> WORK TO COMPLETE: Your answer should be the lines of the material that include the word "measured".

╭──

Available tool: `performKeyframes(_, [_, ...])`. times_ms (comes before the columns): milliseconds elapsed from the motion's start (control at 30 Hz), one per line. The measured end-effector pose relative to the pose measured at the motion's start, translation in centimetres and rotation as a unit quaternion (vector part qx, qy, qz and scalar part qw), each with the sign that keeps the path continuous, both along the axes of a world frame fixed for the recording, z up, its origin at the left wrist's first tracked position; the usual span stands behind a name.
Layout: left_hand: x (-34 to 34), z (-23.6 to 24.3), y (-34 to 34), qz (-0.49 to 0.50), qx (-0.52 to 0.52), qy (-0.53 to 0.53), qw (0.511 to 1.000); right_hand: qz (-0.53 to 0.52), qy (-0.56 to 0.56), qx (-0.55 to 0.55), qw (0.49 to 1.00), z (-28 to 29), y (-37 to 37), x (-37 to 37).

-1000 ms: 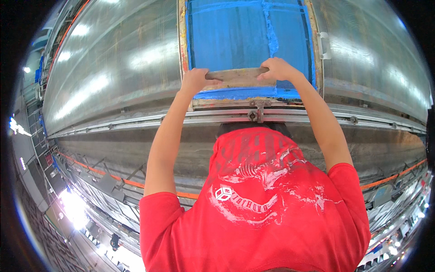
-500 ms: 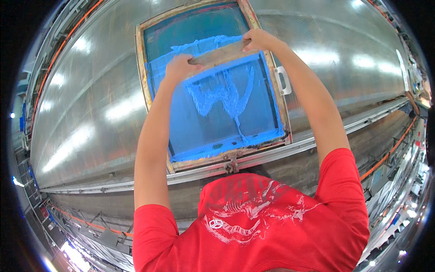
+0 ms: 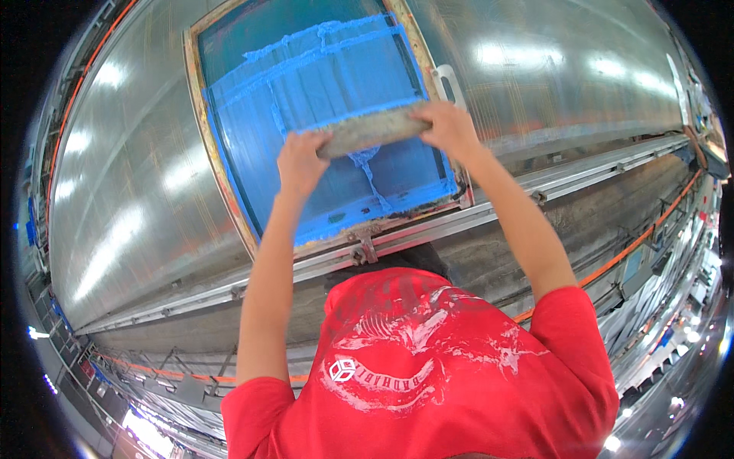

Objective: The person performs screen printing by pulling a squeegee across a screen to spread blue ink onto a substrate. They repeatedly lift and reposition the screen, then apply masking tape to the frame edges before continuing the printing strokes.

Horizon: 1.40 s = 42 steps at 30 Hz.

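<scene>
A screen-printing frame with worn wooden sides lies on the long metal table, its mesh coated with blue ink. Across the mesh I hold a wide wooden squeegee, gripped at both ends. My left hand is closed round its left end, and my right hand round its right end. The squeegee's lower edge is hidden from view. Behind it the ink lies in a smoothed band with a thick ridge at the far side; on the near side a thin blue streak runs toward the frame's front edge.
The shiny metal table stretches away on both sides. Along its near edge runs a metal rail, with a clamp by the frame. A white handle sticks out at the frame's right side. An orange cable runs below the rail.
Both hands have drawn the squeegee nearer to me across the mesh, leaving a smoothed ink band behind it. The frame appears farther up and left in the view.
</scene>
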State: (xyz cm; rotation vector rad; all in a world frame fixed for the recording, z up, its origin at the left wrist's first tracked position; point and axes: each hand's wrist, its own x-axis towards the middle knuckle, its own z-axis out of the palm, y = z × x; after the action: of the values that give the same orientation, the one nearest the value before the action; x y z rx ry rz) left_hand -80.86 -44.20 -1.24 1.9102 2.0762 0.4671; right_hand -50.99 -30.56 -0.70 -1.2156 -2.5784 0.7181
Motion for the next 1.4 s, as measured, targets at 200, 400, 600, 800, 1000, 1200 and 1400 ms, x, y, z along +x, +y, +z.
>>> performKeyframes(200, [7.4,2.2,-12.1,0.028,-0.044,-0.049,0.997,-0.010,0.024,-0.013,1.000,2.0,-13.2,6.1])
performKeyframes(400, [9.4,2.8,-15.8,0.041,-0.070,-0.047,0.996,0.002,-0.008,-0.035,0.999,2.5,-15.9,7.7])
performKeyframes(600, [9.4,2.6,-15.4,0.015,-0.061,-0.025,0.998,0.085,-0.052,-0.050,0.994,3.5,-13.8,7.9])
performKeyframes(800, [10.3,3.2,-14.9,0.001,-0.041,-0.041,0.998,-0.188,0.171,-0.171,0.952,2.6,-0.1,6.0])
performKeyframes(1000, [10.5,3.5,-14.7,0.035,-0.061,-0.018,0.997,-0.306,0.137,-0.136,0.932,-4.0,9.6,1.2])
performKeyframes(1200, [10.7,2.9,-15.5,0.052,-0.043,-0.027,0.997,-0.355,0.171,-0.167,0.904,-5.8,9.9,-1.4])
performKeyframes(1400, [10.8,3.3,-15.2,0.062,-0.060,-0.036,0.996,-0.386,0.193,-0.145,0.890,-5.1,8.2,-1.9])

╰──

> YOUR RESPONSE:
Available tool: `performKeyframes(_, [_, ...])`. times_ms (comes before the columns): milliseconds elapsed from the motion's start (control at 30 Hz), one per line. The measured end-effector pose relative to the pose measured at the motion's start, translation in centimetres and rotation as a unit quaternion (vector part qx, qy, qz and scalar part qw), each with the sign that keeps the path continuous, both along the axes of a world frame fixed for the recording, z up, its origin at the left wrist's first tracked position; the usual span stands behind a name.
Motion for the next 1.4 s, as measured, targets at 200, 400, 600, 800, 1000, 1200 and 1400 ms, x, y, z along +x, +y, +z.

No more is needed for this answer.